Un mot, cependant, fait débat depuis cet incident : c’est l’antisionisme. C’est d’ailleurs le mot « sioniste » que l’imprécateur a lancé, parmi d’autres amabilités, à la face de l’académicien consterné. Alain Finkielkraut est-il sioniste dans le sens historique du terme ? Je ne sais pas, mais il est certain qu’il a beaucoup écrit sur l’identité juive, la Shoah et l’attachement à Israël, non sans une bonne dose de sens critique. Néanmoins, je doute fort que ce soit dans le sens premier du mot « sioniste » - c'est-à-dire un partisan d’un état juif en Palestine -  que son agresseur l’ait employé.
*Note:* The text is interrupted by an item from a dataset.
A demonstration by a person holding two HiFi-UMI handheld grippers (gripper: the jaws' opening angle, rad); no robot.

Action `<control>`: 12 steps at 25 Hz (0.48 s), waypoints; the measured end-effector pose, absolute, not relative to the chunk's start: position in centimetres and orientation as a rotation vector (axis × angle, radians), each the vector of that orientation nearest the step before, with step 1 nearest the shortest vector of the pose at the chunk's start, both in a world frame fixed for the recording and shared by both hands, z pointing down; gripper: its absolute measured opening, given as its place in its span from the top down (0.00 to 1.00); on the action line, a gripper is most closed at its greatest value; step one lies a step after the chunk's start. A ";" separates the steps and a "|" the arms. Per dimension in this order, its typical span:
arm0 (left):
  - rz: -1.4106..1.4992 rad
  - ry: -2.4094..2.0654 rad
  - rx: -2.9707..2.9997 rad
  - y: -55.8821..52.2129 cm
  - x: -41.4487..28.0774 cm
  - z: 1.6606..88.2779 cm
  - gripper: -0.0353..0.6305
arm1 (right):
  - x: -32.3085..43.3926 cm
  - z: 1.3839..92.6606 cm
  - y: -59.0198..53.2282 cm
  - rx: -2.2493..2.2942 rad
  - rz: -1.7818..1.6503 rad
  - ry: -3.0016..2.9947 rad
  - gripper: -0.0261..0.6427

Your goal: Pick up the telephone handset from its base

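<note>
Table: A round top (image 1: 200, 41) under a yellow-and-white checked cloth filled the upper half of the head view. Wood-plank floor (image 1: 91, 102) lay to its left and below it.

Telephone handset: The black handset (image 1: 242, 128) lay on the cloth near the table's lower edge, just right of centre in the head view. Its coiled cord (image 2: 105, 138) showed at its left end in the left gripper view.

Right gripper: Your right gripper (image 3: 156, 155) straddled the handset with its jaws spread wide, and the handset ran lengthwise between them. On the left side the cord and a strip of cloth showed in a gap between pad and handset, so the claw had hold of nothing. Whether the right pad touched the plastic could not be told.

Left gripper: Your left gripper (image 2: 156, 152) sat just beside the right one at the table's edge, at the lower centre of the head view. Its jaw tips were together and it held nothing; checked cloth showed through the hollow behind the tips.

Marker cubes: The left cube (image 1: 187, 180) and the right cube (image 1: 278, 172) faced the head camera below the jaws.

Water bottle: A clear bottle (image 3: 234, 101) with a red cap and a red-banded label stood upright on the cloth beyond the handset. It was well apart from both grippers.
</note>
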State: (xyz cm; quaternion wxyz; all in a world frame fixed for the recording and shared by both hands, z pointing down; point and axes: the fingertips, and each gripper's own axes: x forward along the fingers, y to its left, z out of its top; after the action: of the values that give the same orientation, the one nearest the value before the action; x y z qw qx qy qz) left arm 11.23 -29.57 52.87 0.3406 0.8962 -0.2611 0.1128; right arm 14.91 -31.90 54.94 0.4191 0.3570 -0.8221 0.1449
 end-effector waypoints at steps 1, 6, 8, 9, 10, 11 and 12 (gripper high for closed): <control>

Je crois bien plutôt que c’était, dans sa bouche, un substitut du mot « juif », lequel est devenu interdit dans l’espace public surtout s’il est accompagné par l’adjectif « sale ». 

Dans son discours face aux représentants du CRIF, mercredi soir, Emmanuel Macron ne s’est pas trompé en présentant l’antisionisme « comme une des formes modernes de l’antisémitisme ». Les deux termes, pourtant, ne sont pas équivalents mais l’usage évolutif de la langue, la pression du contexte social, les ont fait, comme tant d’autres, dériver jusqu’à fusionner et faire ainsi de tout Juif un partisan de la politique – répressive et hyper militariste – d’Israël aujourd’hui sous la férule du Likoud. C’est évidemment réducteur car il existe, tant en France qu’en Israël, des Juifs farouchement opposés à l’orientation qu’a donné à son pays Benjamin Netanyahou. Tout comme il existe des Juifs pauvres, sans commune mesure avec ces financiers prétendument maîtres du monde, bêtes noires des antisémites de tout bord depuis deux siècles.

Faut-il cependant aller traquer la haine partout où elle est susceptible de s’exprimer ? Faut-il une loi de plus pour imposer l’éthique et la tolérance, quitte à réduire toujours plus la liberté d’expression en France? Les poncifs ont la vie dure et les interdits qui les frappent ne font souvent que les renforcer. Ceux qui veulent légiférer sur l’antisionisme ont beau jeu de dire que cette loi ne s’appliquera pas à une critique avisée de l’actuelle politique israélienne. Mais le partage ne sera pas toujours facile à faire entre une exigence de libre parole et un antisémitisme camouflé.